■ Task material
»»
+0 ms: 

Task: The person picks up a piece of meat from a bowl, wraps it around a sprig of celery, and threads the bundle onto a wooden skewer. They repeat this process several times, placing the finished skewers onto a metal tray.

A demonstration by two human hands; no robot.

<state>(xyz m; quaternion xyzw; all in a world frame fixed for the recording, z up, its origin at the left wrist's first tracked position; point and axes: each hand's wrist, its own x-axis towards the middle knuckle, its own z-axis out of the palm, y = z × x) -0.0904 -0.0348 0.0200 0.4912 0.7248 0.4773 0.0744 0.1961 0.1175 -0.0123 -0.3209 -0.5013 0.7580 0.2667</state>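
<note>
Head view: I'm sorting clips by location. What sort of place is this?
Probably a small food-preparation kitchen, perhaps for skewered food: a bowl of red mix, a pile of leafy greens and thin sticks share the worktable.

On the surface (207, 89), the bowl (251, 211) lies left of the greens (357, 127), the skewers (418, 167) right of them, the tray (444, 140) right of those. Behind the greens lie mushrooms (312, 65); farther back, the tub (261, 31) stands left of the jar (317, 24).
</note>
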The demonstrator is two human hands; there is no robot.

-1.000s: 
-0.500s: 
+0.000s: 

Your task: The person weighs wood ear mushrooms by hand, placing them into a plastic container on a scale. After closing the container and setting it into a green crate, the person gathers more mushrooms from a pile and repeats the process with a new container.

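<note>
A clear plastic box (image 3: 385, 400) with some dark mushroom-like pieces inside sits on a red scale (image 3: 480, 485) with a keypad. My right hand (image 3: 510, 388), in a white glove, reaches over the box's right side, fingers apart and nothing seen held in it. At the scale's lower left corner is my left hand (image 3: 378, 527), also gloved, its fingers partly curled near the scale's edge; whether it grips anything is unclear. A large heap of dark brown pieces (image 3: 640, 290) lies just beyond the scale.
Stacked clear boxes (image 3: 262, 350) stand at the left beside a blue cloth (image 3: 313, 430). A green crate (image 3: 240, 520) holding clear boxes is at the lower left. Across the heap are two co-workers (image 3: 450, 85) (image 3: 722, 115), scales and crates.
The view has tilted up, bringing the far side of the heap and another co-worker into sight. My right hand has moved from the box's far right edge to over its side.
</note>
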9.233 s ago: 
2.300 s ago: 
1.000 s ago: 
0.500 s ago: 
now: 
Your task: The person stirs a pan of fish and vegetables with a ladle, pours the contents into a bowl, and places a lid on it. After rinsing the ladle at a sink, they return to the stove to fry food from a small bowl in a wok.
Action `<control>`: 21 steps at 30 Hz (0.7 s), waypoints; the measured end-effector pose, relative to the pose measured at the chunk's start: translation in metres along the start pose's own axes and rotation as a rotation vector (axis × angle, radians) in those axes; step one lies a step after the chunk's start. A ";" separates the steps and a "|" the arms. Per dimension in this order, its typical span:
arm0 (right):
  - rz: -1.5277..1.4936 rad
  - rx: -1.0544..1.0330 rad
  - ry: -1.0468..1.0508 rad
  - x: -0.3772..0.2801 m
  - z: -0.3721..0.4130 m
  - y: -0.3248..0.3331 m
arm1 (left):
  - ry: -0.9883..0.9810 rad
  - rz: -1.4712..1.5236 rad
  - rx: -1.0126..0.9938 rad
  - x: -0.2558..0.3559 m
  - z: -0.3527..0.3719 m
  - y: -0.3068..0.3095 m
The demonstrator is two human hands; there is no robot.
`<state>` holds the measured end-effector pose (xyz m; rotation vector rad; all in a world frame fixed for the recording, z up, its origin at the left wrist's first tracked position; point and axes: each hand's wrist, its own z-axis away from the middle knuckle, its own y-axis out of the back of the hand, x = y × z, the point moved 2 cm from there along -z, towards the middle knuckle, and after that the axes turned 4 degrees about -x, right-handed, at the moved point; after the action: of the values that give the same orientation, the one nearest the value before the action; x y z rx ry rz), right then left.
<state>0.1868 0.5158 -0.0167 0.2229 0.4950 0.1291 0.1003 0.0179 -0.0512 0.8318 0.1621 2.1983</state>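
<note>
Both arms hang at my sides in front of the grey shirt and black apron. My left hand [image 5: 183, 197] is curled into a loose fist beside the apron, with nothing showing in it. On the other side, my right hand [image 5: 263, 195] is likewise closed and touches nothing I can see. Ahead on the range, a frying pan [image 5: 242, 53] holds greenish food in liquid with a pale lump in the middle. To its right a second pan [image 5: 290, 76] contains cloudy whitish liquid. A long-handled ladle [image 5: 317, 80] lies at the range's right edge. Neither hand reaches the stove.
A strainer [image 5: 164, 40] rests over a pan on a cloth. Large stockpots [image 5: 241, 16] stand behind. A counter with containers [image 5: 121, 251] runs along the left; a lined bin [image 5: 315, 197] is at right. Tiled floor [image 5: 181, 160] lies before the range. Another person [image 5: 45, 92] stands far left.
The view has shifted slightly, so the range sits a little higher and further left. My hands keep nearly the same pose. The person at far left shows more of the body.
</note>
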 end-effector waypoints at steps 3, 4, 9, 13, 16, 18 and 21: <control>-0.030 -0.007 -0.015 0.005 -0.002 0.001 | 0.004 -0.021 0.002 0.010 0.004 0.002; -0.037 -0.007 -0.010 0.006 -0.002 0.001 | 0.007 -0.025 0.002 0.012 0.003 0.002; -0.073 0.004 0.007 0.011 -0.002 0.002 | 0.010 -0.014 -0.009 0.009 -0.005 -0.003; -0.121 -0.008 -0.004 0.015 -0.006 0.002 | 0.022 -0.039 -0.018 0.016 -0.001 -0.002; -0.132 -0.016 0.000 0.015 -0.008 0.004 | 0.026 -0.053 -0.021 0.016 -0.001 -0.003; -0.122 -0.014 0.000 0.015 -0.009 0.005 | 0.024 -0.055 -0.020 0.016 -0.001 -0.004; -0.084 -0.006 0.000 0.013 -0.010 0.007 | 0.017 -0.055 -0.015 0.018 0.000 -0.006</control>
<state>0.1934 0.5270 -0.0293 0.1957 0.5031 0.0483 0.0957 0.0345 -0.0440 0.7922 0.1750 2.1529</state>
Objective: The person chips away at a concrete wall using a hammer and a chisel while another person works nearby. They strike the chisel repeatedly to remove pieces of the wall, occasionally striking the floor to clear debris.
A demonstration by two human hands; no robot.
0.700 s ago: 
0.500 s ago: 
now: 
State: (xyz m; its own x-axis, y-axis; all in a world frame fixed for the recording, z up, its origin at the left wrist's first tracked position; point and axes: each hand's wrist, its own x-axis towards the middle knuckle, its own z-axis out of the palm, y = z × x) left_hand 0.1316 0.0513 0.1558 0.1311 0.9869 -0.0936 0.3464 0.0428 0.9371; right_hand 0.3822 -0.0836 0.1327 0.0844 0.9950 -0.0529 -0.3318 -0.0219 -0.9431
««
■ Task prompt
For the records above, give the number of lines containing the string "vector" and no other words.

■ Your solution
2